Sci. Aging Knowl. Environ., 14 May 2003
Vol. 2003, Issue 19, p. nw68
[DOI: 10.1126/sageke.2003.19.nw68]

NOTEWORTHY ARTICLES

Reduced Renewal

Meager stem cell cache thins bones in mutant mice

R. John Davenport

http://sageke.sciencemag.org/cgi/content/full/sageke;2003/19/nw68

Key Words: Ly-6 • hematopoietic stem cell • mesenchymal stem cell • DEXA

Without a steady supply of workers, a construction project falls behind schedule, whether it's a skyscraper or a skeleton. Mice that lack a crucial stem cell protein lose bone-building cells and, as a consequence, develop osteoporosis, according to new work. The animals provide a new way to study age-related bone loss and might lead researchers to treatments that bolster bone by prodding precursor cells to divide.

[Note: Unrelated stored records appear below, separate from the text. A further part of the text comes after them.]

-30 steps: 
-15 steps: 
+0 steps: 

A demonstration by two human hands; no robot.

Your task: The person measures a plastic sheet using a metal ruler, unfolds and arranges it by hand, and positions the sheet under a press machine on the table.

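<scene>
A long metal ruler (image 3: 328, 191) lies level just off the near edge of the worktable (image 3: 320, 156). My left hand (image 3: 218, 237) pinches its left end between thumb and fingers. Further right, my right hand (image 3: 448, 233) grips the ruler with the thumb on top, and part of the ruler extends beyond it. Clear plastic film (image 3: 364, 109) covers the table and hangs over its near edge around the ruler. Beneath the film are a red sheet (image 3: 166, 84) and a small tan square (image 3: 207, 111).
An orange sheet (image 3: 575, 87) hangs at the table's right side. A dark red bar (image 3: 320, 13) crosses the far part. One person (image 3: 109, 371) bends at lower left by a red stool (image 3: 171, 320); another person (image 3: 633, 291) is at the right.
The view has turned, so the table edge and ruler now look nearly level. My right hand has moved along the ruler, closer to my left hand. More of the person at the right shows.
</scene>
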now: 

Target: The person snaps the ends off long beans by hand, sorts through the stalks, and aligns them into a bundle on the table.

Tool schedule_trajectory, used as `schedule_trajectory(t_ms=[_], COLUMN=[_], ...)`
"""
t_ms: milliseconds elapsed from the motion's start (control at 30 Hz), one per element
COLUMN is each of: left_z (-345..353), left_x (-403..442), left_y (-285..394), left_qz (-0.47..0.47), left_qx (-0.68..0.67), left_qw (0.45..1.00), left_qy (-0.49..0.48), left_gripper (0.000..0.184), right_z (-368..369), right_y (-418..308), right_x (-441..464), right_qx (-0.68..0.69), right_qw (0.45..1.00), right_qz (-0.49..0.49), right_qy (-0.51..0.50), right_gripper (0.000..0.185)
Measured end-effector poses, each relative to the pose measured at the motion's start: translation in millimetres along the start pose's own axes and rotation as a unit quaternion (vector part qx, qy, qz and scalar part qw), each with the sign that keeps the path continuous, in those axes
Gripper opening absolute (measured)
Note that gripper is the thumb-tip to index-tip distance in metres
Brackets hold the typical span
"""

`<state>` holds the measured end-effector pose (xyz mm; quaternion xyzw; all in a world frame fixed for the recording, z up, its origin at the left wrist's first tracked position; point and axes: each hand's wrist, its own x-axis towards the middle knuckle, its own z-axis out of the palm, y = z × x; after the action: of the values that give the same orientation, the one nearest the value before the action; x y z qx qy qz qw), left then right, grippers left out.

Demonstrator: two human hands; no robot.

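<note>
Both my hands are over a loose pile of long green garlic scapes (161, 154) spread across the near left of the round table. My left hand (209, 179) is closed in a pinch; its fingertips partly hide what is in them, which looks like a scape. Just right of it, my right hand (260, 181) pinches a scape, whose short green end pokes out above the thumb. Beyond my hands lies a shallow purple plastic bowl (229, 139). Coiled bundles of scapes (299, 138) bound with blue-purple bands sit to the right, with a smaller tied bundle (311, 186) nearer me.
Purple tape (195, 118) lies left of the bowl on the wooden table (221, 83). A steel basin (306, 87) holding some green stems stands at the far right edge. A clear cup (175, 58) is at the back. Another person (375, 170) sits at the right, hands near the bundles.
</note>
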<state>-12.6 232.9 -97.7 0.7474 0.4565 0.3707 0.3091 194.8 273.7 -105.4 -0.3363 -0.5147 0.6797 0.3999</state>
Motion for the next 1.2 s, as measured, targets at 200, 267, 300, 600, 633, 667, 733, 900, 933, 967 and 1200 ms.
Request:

The most familiar type of osteoporosis is linked to menopause (see "More Than a Hot Flash"), but another form of the disease also occurs. After age 70, men and women can suffer a gradual bone decay that boosts the risk of fractures, predominantly in the hip and spine. Both varieties of osteoporosis reflect a shift in the numbers and activities of cells that reshape bone. Normally, bone demolishers called osteoclasts and bone-building cells called osteoblasts collaborate to replace fatigued bone with fresh tissue. But when osteoclasts overpower osteoblasts, bone thins and weakens. Researchers understand much about how the balance goes awry in postmenopausal osteoporosis (see "The Plot Thickens on Thin Bones"), but changes that underlie age-related osteoporosis remain more mysterious.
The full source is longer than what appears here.